Ordinarily you start wide down low. It gets narrow towards the cross, then stays there for the tweeter.
Beaming IN the pass band so ? the WG helps to match the low end of the treble off axis with the off axis of the mid unit its beaming does in its high end ?
I never really understood this as I often seen the datasheet of the tweeters being flat above 1000 hz to 2000 hz till 60° off axis before beaming. The WG are also chose for having a lower crossover than the usual >2K hz cut-off. And below the 2K hz it is flat most of the time for a tweeter but the littliest domes.
Will follow the thread as I am lost. Thanks.
Edit : beaming IN the passband, so. Up to the designer to make the passband beam where it is psyacousticaly nice, aka BBC deep ?

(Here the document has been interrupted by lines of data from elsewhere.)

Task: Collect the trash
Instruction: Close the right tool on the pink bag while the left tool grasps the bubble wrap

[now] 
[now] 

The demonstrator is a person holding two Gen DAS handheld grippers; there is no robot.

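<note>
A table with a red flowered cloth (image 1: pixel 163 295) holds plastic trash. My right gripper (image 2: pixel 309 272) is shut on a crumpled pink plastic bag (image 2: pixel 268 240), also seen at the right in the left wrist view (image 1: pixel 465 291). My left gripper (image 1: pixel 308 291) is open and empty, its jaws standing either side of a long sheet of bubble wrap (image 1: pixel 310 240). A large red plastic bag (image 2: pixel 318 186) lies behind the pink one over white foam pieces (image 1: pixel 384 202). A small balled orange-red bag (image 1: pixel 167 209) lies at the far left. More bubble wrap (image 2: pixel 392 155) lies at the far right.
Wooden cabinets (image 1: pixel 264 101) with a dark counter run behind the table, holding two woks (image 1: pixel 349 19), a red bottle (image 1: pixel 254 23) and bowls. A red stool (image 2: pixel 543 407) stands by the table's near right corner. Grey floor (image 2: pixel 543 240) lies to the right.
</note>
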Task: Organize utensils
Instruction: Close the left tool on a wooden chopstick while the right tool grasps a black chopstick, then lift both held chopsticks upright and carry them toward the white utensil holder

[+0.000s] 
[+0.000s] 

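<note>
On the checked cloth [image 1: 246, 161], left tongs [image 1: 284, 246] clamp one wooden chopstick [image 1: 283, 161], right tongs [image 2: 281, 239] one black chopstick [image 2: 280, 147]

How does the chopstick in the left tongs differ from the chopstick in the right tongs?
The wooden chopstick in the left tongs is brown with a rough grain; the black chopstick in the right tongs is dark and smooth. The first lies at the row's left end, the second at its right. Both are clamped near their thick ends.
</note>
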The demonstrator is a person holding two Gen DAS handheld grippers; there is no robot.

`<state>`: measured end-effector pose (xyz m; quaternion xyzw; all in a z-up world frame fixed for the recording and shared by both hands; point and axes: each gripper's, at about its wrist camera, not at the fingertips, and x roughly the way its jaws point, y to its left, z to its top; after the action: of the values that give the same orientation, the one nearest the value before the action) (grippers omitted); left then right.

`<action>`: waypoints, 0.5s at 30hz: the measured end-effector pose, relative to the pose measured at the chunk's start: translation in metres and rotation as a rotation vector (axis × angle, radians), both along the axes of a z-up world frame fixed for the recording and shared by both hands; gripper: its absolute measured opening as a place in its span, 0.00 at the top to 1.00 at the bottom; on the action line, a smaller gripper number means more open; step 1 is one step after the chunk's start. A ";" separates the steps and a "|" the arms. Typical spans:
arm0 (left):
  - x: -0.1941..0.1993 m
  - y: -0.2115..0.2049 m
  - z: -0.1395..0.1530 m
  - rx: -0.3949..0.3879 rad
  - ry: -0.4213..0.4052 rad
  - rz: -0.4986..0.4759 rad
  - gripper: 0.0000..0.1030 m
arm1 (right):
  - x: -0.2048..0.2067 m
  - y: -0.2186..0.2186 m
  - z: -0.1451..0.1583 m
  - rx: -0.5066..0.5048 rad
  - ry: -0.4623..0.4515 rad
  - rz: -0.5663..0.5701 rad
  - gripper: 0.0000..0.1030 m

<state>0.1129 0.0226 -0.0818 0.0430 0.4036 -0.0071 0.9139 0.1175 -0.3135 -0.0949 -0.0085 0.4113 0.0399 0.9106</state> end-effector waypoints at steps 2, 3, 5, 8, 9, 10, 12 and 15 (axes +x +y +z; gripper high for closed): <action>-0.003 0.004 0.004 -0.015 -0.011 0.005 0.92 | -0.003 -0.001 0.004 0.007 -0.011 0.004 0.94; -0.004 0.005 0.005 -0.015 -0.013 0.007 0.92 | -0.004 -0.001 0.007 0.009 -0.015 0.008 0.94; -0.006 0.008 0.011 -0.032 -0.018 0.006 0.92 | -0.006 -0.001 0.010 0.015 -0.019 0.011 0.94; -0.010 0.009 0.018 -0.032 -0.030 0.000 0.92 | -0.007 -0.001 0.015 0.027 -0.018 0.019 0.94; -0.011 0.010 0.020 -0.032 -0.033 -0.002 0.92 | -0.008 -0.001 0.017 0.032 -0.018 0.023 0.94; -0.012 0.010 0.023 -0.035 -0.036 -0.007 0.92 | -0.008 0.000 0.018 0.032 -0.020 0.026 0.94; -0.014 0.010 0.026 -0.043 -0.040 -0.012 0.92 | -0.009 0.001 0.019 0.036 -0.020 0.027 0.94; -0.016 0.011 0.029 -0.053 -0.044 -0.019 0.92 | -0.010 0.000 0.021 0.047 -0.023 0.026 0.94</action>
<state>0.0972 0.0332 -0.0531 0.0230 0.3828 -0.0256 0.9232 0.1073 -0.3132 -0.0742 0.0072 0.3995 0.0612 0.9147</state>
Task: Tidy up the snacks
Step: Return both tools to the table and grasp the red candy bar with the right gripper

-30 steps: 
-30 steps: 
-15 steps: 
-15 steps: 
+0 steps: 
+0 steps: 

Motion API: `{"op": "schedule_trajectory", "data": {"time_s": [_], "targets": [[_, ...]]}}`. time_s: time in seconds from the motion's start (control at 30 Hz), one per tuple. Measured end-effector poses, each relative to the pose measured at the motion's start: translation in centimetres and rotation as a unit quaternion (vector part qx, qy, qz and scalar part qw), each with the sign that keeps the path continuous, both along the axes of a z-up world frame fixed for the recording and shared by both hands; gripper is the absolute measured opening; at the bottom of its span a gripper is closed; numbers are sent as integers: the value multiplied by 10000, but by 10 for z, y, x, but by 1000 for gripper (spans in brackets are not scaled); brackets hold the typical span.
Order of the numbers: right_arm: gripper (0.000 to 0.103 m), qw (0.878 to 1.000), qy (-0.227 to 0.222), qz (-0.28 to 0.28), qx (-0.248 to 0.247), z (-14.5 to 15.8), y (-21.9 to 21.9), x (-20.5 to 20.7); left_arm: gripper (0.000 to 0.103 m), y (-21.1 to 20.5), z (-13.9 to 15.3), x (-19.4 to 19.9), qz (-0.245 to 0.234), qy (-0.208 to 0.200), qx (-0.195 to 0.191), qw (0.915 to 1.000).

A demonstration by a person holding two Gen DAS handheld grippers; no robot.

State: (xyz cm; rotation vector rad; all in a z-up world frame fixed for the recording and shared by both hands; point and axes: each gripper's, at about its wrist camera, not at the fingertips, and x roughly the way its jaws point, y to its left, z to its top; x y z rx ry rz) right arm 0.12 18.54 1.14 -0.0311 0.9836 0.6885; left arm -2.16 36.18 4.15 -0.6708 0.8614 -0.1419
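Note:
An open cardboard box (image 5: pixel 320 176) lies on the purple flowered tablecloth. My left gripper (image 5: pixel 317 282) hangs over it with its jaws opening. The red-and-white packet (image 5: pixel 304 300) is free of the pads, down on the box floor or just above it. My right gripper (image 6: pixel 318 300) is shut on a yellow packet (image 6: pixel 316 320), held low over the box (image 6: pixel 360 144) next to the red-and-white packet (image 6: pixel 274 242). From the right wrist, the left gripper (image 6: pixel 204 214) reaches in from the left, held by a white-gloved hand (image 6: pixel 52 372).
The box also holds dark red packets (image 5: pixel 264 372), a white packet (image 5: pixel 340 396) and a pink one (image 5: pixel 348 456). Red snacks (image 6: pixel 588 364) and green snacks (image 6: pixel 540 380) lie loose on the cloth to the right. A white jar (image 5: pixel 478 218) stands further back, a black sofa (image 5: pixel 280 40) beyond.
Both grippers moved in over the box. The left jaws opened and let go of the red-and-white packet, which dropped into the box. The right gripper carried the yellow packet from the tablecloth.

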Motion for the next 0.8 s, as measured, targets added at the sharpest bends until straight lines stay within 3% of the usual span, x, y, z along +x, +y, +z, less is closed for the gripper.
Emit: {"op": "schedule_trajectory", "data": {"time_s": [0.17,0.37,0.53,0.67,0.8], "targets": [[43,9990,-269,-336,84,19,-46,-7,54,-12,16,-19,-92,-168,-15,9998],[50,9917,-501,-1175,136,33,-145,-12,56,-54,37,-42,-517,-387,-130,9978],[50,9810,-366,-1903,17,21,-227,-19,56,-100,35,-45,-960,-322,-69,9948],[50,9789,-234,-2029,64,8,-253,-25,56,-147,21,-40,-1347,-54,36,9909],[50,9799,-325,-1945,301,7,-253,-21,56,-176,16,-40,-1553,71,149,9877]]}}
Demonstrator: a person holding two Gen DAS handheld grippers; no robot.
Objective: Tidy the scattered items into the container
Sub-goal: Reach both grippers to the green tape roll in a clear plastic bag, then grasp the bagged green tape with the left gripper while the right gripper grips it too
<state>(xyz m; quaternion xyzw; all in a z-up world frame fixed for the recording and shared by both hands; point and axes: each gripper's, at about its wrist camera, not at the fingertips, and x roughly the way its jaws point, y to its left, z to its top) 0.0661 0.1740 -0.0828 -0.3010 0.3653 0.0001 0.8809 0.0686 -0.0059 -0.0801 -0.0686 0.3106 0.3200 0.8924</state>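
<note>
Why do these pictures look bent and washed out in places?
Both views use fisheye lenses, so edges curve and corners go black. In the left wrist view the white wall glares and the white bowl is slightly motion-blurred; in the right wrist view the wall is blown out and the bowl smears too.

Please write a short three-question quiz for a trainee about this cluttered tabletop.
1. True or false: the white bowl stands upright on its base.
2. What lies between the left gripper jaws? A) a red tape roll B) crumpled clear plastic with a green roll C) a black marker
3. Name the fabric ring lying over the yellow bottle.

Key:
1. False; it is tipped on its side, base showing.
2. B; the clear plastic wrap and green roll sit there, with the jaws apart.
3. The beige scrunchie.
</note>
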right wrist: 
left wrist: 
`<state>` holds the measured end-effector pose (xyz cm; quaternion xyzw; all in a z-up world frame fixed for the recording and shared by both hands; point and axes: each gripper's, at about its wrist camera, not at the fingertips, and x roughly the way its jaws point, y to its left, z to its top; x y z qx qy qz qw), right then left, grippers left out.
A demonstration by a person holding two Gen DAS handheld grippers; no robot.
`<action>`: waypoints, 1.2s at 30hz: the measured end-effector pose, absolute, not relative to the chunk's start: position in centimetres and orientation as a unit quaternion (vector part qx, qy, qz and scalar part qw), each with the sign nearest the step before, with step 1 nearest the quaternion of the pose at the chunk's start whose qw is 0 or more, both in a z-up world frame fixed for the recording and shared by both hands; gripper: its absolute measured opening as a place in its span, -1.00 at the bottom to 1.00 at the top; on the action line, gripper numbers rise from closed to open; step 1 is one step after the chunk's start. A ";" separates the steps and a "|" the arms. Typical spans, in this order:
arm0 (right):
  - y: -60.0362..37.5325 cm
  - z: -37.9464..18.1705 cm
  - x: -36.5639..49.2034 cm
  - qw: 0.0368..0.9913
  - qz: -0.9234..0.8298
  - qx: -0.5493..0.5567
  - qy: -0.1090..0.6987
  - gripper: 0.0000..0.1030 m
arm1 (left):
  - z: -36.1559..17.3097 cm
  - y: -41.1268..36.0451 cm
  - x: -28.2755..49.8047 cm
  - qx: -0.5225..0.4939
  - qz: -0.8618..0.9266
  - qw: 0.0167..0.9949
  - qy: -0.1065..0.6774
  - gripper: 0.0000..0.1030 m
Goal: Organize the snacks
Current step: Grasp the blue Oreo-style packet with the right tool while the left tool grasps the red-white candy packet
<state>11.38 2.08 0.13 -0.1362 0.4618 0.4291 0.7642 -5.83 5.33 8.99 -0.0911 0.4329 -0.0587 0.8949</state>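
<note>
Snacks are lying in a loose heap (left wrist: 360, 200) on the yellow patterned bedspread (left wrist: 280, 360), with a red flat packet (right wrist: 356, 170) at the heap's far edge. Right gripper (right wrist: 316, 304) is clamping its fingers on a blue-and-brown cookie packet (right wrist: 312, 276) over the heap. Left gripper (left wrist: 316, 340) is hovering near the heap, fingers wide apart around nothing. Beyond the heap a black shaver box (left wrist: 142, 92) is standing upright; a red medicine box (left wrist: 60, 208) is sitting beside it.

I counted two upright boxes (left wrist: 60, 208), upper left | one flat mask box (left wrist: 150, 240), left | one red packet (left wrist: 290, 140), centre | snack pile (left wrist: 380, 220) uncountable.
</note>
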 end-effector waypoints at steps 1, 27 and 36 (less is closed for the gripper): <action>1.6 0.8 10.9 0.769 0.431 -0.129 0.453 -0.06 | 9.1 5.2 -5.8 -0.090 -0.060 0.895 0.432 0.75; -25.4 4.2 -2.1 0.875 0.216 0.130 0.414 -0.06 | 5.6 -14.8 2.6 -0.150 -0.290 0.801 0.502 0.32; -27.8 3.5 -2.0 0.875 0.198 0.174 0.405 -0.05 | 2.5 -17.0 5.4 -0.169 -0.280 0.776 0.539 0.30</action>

I never really understood this as I often seen the datasheet of the tweeters being flat above 1000 hz to 2000 hz till 60° off axis before beaming. The WG are also chose for having a lower crossover than the usual >2K hz cut-off. And below the 2K hz it is flat most of the time for a tweeter but the littliest domes.
Will follow the thread as I am lost. Thanks.
Edit : beaming IN the passband, so. Up to the designer to make the passband beam where it is psyacousticaly nice, aka BBC deep ?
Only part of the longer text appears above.